WASHINGTON, DC, May 11, 2004 (ENS) - Conservationists say a route Utah is claiming under a repealed 19th century mining law was built by and for the U.S. government, which would void it from a claim under the statute.

The dispute centers on the use of a repealed 1866 law - known as RS2477 - to establish rights of way across federal lands managed by the U.S. Bureau of Land Management (BLM).

In April 2003 Interior Secretary Gale Norton and then Utah Governor Michael Leavitt brokered a controversial settlement that codified an interpretation of the statute, which was intended to grant the right to construct and use highways across public lands that were not otherwise reserved or protected for other public use.

Although repealed in 1976, claims on rights of way prior to the repeal can still be made.

Administration officials say the policy only applies to existing publicly traveled and regularly maintained roads and would not apply to environmentally sensitive areas and national parks.

But conservationists are not convinced and the settlement has sparked an array of legal challenges.

The route of current concern is the 99 mile Weiss Highway in Utah's west desert region.
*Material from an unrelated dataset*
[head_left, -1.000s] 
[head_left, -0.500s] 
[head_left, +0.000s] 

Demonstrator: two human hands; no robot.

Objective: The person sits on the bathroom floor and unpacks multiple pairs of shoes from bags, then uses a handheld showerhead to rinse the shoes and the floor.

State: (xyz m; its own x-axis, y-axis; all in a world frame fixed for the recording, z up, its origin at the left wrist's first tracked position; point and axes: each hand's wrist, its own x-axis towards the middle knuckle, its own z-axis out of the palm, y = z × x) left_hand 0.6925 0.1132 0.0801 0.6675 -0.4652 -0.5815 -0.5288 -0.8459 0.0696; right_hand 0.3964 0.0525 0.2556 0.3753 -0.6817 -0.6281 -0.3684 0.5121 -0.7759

If approved by the Interior Department, the Juab County claim would represent the first giveaway under the new disclaimer regulation.

Its importance lies in the fact that it is widely viewed as a national precedent for thousands of potential claims under RS-2477, covering thousands of square miles of federal lands, and other lands that now are private property or belong to the states or other entities.

Critics say it does not even meet the relaxed standards of the Utah/Interior Department memorandum - that the state or county "constructed" a "highway" across federal lands not set aside for some special use.

"Utah's application contains only some maps, present day pictures of the road, and a few stories from old timers," said Kristen Brengel of the Wilderness Society. "Now it turns out the United States built and owned this road all along."

Lawson LeGate of the Sierra Club says records show the route in question is "a federal road built by federal employees with federal funds to give federal livestock permitees access to their federal leases."

"Given this record, it is hard to see why the State of Utah thinks that this is a good example of a county right of way," Legate said.

In 2002, conservationists sued the BLM and the state of Utah to obtain a map of Utah's claims to proposed highways across the state.

As a result of the suit, the BLM released Utah's map, which showed the state claiming 100,000 miles of highways including every hiking trail in Zion National Park and numerous routes in the Wasatch Mountains.

"If the Interior Department gives away public land based on such an obviously defective claim as this, it would set a precedent for all the thousands of claims that now hang over our western lands," Brengel said. "The end result could be a spiderweb of roads across our national parks, national wildlife refuges, potential wilderness areas, and other public lands."

Critics of the Bush administration's RS-2477 settlement and policies received some good news in February when the General Accounting Office released a report that determined the memorandum of understanding signed by Norton and Leavitt last April was illegal.

The report by the investigative arm of the U.S. Congress has no legal or regulatory authority, but it could bolster the case of environmentalists challenging the settlement in federal court.